In the east, oil companies face up-front costs to get oil flowing from fields surrounded by nothing but forest for hundreds of kilometres. Even drilling contractors willing and able to work here are harder to come by.
Up to $6bn in investment have been committed to Verkhnechonsk with a view to healthy returns at oil prices from $75-$120 per barrel. “I am positive that Verkhnechonsk will eventually be more profitable than Western Siberia,” Nikolai Ivanov, TNK-BP’s director for upstream planning, said recently.
Mapping progress
High up on a rig, an operator tracks progress as length after length of pipe bears down through layers of rock, then veers off to the side, using a state∞of∞the∞art tracking system to adjust the path as it goes, tapping the richest beds. Seen from above on a map, the wells wend their way outward from the pad – more horizontal than vertical, said one worker at Pad 19, where one of the contractors at the field, KCA Deutag, was drilling its newest well.
“If you take an ordinary pencil and bend it, it will break,” he said, drawing a parallel to the steel pipe used to drill the curving wells, some of them 2,800m long or more. “But what if the pencil is a metre long?”
Similar technology is in use at only one other Russian field: Rosneft’s Vankor, a 300,000 bpd Arctic field, which this year has kept the country’s oil output at post-Soviet peaks with a stepped-up drilling campaign.
That oil companies are willing to spend billions of dollars to drill here is in part due to the government’s willingness to hand out exemptions on mineral extraction tax and export duty on crude. The operators, encouraged by the duty break, had already decided to add a new drilling rig to speed up development at the field when the government, noting the rise in oil prices in the two years since it began to produce, cancelled the exemption half a year earlier than planned. The government defends the move, saying it is targeting internal rate of return of around 15 percent on behalf of the companies.
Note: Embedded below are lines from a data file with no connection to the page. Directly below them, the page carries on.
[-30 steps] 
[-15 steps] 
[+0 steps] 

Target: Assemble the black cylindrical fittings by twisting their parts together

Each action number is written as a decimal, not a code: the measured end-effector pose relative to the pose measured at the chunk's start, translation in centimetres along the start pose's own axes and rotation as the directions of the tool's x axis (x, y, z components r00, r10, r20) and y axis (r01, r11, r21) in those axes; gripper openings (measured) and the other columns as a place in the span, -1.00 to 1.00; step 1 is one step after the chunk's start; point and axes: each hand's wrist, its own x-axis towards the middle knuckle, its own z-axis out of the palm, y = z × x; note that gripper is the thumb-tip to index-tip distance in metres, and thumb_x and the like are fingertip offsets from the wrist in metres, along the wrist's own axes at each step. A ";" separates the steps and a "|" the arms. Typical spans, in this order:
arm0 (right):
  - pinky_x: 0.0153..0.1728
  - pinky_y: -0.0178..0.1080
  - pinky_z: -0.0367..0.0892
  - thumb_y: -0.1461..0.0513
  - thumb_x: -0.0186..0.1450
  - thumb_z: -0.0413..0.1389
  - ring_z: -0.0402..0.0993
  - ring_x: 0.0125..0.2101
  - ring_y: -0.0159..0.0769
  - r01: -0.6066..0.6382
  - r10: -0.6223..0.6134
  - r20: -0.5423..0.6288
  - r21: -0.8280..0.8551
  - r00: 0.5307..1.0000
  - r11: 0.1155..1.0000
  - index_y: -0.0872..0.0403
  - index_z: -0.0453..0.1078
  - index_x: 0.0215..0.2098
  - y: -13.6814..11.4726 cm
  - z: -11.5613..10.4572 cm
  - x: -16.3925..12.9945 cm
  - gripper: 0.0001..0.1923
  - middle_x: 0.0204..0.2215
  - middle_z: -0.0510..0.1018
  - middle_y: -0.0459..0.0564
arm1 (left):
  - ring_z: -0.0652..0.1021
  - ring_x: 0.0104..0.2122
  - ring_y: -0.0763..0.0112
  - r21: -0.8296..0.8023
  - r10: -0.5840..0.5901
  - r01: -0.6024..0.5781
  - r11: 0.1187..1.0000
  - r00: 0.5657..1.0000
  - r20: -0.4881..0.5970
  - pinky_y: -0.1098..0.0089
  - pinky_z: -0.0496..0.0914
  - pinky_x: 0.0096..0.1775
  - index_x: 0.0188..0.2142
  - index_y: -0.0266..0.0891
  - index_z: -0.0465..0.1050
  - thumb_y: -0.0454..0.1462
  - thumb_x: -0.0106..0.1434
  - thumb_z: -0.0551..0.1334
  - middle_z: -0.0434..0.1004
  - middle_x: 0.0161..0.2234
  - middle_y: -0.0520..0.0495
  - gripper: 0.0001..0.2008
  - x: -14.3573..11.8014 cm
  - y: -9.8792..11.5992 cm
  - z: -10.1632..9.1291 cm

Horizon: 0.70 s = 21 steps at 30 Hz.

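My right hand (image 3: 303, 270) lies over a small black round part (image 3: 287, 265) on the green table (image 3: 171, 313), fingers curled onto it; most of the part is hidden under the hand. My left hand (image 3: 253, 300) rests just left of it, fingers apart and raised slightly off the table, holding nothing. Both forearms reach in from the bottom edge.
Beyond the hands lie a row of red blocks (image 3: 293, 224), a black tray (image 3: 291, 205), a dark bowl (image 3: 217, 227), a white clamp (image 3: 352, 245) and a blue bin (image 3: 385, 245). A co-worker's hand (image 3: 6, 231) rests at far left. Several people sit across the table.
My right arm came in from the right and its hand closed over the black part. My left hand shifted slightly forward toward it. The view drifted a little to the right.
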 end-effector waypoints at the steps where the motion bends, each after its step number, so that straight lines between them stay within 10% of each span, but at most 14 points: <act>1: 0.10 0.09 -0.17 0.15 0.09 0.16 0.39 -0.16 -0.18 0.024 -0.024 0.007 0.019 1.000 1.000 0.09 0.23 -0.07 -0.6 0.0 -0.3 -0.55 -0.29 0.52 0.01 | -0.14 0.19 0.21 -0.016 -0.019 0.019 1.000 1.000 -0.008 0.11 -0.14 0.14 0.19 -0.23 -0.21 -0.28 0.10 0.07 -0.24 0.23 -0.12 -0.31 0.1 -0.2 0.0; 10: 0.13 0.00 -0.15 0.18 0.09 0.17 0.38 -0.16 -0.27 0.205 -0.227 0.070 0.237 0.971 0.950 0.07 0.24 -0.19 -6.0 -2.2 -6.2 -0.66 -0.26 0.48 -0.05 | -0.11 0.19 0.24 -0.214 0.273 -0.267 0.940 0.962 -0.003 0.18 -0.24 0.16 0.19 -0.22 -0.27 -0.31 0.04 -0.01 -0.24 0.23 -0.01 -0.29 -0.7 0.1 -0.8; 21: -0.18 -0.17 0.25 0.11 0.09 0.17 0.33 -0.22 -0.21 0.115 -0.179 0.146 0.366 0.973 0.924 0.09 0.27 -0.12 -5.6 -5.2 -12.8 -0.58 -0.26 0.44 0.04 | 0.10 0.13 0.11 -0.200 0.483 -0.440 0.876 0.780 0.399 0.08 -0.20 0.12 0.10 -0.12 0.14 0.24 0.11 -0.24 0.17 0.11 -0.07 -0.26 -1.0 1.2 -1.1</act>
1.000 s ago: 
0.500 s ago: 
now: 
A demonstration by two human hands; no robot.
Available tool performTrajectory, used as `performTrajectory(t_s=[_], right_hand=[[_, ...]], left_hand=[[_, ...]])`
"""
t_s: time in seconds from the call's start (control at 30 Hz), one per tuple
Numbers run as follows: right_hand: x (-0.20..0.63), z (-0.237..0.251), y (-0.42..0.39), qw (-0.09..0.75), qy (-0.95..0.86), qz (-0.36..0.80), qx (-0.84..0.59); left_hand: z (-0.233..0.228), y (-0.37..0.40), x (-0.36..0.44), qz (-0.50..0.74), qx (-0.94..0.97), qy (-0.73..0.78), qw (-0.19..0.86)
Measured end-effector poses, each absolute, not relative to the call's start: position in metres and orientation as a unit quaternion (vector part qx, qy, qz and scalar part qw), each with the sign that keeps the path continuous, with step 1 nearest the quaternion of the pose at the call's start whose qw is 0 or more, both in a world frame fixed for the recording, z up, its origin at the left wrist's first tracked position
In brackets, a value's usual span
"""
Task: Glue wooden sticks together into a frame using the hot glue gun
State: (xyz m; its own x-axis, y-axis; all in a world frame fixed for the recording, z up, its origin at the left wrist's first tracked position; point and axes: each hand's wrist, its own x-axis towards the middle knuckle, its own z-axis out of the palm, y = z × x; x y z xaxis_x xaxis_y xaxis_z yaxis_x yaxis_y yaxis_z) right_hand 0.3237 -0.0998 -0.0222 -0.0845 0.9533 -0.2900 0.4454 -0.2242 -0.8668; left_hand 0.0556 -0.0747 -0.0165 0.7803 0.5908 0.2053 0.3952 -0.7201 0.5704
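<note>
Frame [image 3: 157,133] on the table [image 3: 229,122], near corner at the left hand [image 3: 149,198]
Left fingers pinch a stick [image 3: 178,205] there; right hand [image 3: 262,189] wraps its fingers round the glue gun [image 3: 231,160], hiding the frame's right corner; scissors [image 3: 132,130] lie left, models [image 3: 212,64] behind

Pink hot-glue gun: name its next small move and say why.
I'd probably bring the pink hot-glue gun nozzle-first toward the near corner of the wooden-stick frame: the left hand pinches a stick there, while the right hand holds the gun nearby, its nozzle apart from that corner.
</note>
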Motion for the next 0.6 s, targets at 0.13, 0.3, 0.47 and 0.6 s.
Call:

But ad hoc tax breaks for individual fields are controversial and may be consigned to the past if the government, after the implementation a reform of export duty in October, follows through with a more radical move to field by field profit-based taxation. “If things were done purely on the basis of economic considerations, perhaps some of these development projects would not be going ahead,” said Alexander Burgansky, head of oil and gas research at Otkritiye in Moscow.
“East Siberia is being incentivised not because it is the only way to sustain its oil production but that is what Russian government has decided to do,” Burgansky said, adding: “It also has political implications for the Asian markets and Southeast Asia.”
Lost gas
A more serious consequence of the field’s location is the fate of the associated gas extracted as a by-product of oil production from the gas-rich field. For lack of a nearby market, hundreds of millions of dollars worth of gas is burnt off, or flared. With an accelerated field development plan in place, the more oil produced, the more it must flare.
“The lost revenue is taken into consideration, but it’s never in favour of the gas,” Rustamov said. “The most economical way of using the gas is to flare it.” In Western Siberia, oilfields regularly burn power at their own plants and sell their excess electricity to the grid, if they cannot deliver it directly to Gazprom.
Far from the grid, Verkhnechonsk burns associated gas in two captive power plants which consume just 8.5 percent of the associated gas. A third, more powerful 63 mW plant will be built next year. From 2013, when a new $168m gas re-injection facility comes on line, it will be pumped back underground to wait for Gazprom to build a new pipeline that could also link Verkhnechonsk to new gas markets.
The gas export monopoly must build new pipelines to supply Siberia’s own customers as well as to ship gas from its Chayandinskoye field to the Pacific coast, more than 2,000km to the east of Verkhnechonsk. Rustamov jokingly states: “It’s just where Mother Nature put it.”